Tennessee started the season at 2–6 and looked like it would not be appearing in a bowl game. However, the team rebounded nicely and won their final four games to come into the game at 6–6. The Vols had one of the youngest teams in the country with 21 first-year players on the two-deep chart. Nonetheless, freshman quarterback Tyler Bray had thrown 12 TD passes in his last four starts to get the Vols bowl eligible. This was the first time that Tennessee played in the Music City Bowl.

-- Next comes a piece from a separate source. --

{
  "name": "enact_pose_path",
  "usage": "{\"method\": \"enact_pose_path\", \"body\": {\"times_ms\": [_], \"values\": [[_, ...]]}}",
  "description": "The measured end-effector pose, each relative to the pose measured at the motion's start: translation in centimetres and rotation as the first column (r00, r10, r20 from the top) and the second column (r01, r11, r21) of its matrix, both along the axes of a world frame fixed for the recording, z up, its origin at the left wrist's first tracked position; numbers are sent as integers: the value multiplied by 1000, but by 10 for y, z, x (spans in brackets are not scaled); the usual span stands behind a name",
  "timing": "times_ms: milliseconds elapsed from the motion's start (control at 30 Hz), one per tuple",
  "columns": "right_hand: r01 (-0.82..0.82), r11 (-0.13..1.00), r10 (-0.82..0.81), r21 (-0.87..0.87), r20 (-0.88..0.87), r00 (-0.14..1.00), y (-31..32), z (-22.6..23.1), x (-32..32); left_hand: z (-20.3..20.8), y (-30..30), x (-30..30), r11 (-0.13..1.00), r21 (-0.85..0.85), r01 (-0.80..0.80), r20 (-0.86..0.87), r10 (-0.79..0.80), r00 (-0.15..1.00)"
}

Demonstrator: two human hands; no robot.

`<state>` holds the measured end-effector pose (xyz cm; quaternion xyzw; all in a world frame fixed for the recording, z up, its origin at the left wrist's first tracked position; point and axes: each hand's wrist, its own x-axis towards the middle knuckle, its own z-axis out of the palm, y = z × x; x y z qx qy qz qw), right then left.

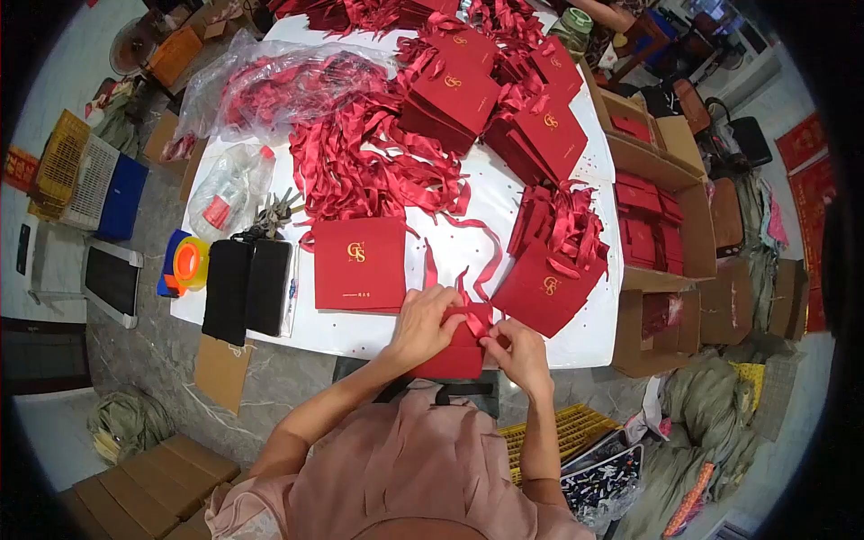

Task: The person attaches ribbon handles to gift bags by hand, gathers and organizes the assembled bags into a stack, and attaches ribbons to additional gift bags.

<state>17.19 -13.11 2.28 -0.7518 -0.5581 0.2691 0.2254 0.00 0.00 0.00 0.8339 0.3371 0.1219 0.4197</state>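
At the table's near edge lies a small red paper bag (450,362), partly covered by my hands. My left hand (427,322) is closed at its top edge, with thumb and fingers on a shiny red ribbon (478,322). Opposite it, my right hand (523,356) pinches the ribbon at the bag's right side; the fingertips hide the exact grip. A flat stack of red bags with gold print (360,265) sits left of my hands. Bags with ribbon handles (551,286) are piled to the right. Loose red ribbons (369,162) are heaped beyond.
More bag stacks (453,94) fill the white table's far side. A clear plastic sack of ribbons (288,88) lies far left. Nearer are a black phone (268,286), a black pouch (229,292) and tape rolls (188,262). Cardboard boxes (693,225) stand along the right edge.
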Motion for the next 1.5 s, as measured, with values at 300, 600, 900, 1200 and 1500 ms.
{"method": "enact_pose_path", "body": {"times_ms": [300, 600, 900, 1200, 1500], "values": [[400, 916, -297, 1, -669, 681, 35, -16, -11, -6, -40, 7, 986, -98, -137, 279, 159, 947], [462, 885, -319, -63, -804, 502, 52, -8, -22, -18, -53, -1, 583, -782, 222, 474, 324, 819], [557, 830, -473, -25, -563, 678, 37, -18, -12, 12, -21, -53, 539, -837, 90, 161, 86, 983], [87, 901, 40, 425, -282, 958, 33, 23, -45, 3, -15, -54, 847, -531, -27, 265, 196, 944], [21, 974, 62, 225, -358, 931, 31, -5, -54, -8, -18, -50, 854, -519, -29, 343, 238, 909]]}}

Due to the Vols' appearance, the game generated the largest crowd in its history, a sellout of 69,143.

==Game summary==
The game ended in unusual fashion. Trailing Tennessee 20–17 with only 31 seconds left, no time-outs and the ball on their own twenty-yard line, the Tar Heels were able to move all the way to the Tennessee 25-yard line with 16 seconds remaining. North Carolina's Shaun Draughn ran the ball for a seven-yard gain but did not get out of bounds to stop the clock. North Carolina tried to rush its field goal unit in an attempt to tie the game; North Carolina had seventeen players on the field as quarterback T. J. Yates tried to stop the clock by spiking the ball at 0:01. Penalty flags flew as the clock on the scoreboard ran out. While the head referee declared the game over and Volunteers players and coaches streamed onto the field in celebration, the replay official called for a review since there had been one second left on the clock when the ball was spiked. The officials reversed the decision on the field, ruling that the ball had in fact been snapped and spiked with one second remaining on the clock. The Tar Heels were penalized five yards for too many men on the field and the clock was reset to 0:01. North Carolina kicker Casey Barth then kicked a 39-yard field goal to tie the score at 20–20 and send the game into overtime. Both teams scored touchdowns in the first overtime period to tie the score at 27–27. In the second overtime period, North Carolina linebacker Quan Sturdivant intercepted a pass from Tennessee quarterback Tyler Bray on the Volunteers' possession and North Carolina kicker Barth kicked a 23-yard field goal to win the game for North Carolina 30–27.

===Scoring===

| Scoring Play | Score |
1st Quarter
| UNC – Shaun Draughn 58-yard run (Casey Barth kick), 10:58 | UNC 7–0 |
| TENN – Tyler Bray 29-yard pass to Gerald Jones (Daniel Lincoln kick), 2:10 | TIE 7–7 |
2nd Quarter
| UNC – Casey Barth 28 yard kick, 10:24 | UNC 10–7 |
| TENN – Tyler Bray 45-yard pass to Da'Rick Rogers (Daniel Lincoln kick), 1:30 | TENN 14–10 |
| UNC – T. J. Yates 39-yard pass to Erik Highsmith (Casey Barth kick), 0:27 | UNC 17–14 |
3rd Quarter
| No scoring | UNC 17–14 |
4th Quarter
| TENN – Tyler Bray 8-yard pass to Justin Hunter (Daniel Lincoln kick missed), 5:16 | TENN 20–17 |
| UNC – Casey Barth 40 yard kick, 0:00 | TIE 20–20 |
Overtime
| UNC – T. J. Yates 1-yard run (Casey Barth kick) | UNC 27–20 |
| TENN – Tyler Bray 20-yard pass to Luke Stocker (Daniel Lincoln kick) | TIE 27–27 |
2nd Overtime
| UNC – Casey Barth 23 yard kick | UNC 30–27 |

===Statistics===

| Statistics | N. Carolina | Tennessee |
|---|---|---|
| First downs | 21 | 20 |
| Total offense, plays-yards | 385 | 339 |
| Rushes-yards (net) | 29–157 | 29–27 |
| Passes, Comp-Att-Yds | 23–40–234 | 27–45–312 |
| Fumbles-Interceptions | 1–1 | 0–3 |
| Time of Possession | 28:11 | 31:49 |
| Penalties-Yards | 12–80 | 8–75 |

== Aftermath ==
Because of the 4th quarter situation in which North Carolina's foul stopped the clock, a rule change was made effective beginning with the 2011 season. The new rule calls for a 10-second runoff to be assessed in addition to any yardage penalty when the offense commits a foul that causes a clock stoppage unless the penalized team opts to take a time out.

Two years later, the NCAA adopted additional rules stipulating that at least three seconds must be left in the half for a team to spike the ball and stop the clock for another play. That rule would not have applied here because the game clock was not stopped prior to the ball being marked ready for play. A couple of plays earlier, North Carolina gained a first down which stopped the clock with 19 seconds remaining. It started when the ball was marked ready for play. In this situation, the 3-second rule would have applied if there were fewer than 3 seconds remaining.